» WHAT YOU SHOULD DO
Gather the lines below that include the string "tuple", copying each in full.
INPUT Block Start
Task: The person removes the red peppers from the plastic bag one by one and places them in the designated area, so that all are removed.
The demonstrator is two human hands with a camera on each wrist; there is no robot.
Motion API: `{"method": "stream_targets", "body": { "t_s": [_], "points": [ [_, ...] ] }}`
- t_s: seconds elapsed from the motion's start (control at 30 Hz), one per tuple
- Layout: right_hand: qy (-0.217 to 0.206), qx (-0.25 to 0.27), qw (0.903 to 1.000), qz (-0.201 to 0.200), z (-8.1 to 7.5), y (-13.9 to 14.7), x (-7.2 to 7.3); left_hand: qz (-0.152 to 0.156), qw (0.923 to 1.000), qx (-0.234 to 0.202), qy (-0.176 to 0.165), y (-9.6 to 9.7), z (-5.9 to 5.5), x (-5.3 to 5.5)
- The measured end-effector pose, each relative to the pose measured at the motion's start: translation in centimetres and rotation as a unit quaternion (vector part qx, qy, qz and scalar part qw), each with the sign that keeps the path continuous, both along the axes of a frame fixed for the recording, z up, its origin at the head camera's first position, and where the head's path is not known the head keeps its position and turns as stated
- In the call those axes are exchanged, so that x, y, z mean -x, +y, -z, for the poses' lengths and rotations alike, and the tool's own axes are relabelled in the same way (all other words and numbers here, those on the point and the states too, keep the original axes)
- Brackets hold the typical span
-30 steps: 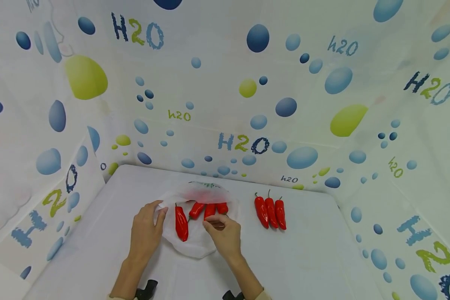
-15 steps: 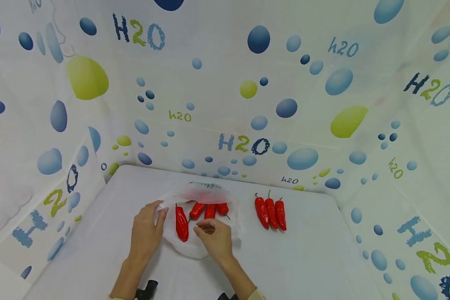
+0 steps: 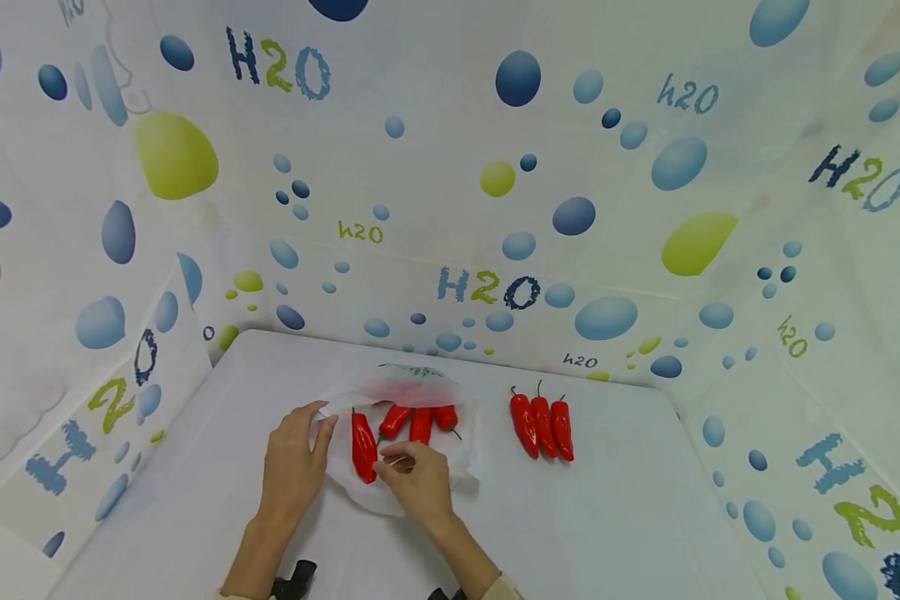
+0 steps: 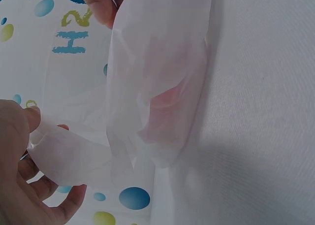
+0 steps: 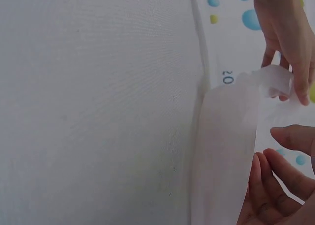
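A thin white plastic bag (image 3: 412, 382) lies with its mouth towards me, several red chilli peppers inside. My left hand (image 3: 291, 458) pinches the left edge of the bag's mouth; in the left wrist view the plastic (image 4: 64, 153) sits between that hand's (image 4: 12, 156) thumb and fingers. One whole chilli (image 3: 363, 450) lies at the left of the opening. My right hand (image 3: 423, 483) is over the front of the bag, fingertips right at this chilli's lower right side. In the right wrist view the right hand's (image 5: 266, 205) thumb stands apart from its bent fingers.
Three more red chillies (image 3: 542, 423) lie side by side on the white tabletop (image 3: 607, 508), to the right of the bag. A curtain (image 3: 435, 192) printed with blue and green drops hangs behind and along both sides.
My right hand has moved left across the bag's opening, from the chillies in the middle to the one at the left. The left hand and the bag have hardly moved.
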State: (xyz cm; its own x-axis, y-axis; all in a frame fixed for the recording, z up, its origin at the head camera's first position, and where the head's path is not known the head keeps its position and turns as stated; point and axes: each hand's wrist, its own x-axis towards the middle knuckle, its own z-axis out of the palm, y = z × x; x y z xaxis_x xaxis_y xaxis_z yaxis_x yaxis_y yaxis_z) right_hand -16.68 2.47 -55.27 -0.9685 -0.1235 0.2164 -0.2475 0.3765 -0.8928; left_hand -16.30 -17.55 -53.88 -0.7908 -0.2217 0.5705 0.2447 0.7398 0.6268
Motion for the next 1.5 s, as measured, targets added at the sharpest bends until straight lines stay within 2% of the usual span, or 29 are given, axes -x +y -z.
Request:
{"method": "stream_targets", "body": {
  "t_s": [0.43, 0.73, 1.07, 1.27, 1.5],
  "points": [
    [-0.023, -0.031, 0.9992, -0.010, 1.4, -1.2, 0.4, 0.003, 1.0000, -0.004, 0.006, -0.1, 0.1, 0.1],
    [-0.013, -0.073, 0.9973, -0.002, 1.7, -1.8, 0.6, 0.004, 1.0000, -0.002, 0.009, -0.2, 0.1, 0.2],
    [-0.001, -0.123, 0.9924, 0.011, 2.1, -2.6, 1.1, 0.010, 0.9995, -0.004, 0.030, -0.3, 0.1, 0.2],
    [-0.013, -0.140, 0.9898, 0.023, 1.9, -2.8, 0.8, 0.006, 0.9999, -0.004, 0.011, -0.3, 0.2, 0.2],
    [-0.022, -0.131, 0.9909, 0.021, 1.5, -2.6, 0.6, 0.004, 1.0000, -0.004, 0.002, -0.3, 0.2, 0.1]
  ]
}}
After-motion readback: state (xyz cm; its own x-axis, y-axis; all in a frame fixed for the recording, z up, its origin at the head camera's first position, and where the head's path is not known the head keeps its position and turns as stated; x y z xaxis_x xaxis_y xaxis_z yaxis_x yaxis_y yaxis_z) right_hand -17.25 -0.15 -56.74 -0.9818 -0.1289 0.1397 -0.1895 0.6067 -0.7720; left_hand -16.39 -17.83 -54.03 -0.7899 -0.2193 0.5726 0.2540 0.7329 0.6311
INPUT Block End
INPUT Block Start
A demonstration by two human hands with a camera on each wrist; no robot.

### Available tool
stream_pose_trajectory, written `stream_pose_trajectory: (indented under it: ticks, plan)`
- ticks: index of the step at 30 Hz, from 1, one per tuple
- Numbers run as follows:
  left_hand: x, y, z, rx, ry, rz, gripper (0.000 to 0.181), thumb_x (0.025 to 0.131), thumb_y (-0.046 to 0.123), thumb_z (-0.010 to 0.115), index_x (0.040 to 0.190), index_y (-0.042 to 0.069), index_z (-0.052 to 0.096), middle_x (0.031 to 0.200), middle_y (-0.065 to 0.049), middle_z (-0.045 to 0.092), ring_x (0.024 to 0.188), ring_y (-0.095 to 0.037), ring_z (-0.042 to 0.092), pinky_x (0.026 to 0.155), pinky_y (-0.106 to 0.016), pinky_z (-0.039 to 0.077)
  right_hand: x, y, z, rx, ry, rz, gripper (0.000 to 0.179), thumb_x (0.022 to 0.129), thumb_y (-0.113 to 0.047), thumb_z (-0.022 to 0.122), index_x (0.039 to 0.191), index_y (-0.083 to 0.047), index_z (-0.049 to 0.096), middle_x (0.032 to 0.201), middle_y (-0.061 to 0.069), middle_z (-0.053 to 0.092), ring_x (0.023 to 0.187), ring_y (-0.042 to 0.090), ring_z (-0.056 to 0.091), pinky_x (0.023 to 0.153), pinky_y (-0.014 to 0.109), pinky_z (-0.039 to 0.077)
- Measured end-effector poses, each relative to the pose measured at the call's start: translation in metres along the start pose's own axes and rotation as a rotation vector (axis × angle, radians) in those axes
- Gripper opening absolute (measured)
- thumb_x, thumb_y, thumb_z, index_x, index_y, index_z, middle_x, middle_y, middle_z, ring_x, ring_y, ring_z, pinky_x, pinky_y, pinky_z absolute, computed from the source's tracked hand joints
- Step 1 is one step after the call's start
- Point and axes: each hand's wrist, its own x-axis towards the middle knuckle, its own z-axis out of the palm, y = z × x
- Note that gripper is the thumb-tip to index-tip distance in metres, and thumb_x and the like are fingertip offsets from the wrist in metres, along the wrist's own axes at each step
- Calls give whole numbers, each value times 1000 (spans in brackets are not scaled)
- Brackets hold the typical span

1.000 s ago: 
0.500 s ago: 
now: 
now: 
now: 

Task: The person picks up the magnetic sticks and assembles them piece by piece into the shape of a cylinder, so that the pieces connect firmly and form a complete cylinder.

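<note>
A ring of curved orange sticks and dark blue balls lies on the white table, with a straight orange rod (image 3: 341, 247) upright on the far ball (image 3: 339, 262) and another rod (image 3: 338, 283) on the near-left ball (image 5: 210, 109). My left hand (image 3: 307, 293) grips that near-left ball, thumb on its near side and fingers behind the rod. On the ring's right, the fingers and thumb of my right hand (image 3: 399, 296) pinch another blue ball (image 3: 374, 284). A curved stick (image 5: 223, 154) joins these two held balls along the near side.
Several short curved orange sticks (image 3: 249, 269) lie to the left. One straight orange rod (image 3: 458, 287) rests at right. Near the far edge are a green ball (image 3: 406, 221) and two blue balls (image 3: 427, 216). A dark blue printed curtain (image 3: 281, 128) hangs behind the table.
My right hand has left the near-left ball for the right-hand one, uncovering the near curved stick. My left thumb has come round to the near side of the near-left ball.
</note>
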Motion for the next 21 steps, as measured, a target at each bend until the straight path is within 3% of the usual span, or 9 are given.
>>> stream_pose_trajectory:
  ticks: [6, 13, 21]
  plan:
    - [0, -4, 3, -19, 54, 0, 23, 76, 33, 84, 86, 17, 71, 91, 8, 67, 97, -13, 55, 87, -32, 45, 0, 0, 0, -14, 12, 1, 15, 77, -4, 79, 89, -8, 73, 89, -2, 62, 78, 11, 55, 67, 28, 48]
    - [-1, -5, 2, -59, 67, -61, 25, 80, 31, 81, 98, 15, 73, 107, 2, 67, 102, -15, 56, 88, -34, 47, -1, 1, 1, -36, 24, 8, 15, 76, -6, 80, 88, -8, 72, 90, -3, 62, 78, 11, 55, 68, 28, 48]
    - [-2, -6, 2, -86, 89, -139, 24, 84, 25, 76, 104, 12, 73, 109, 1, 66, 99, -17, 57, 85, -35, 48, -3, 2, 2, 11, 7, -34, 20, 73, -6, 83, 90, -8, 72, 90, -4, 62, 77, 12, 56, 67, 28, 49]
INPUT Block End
» SOLUTION TO THIS EXERCISE
- t_s: seconds elapsed from the motion's start (control at 30 Hz), one per tuple
- ticks: index of the step at 30 Hz, from 1, one per tuple

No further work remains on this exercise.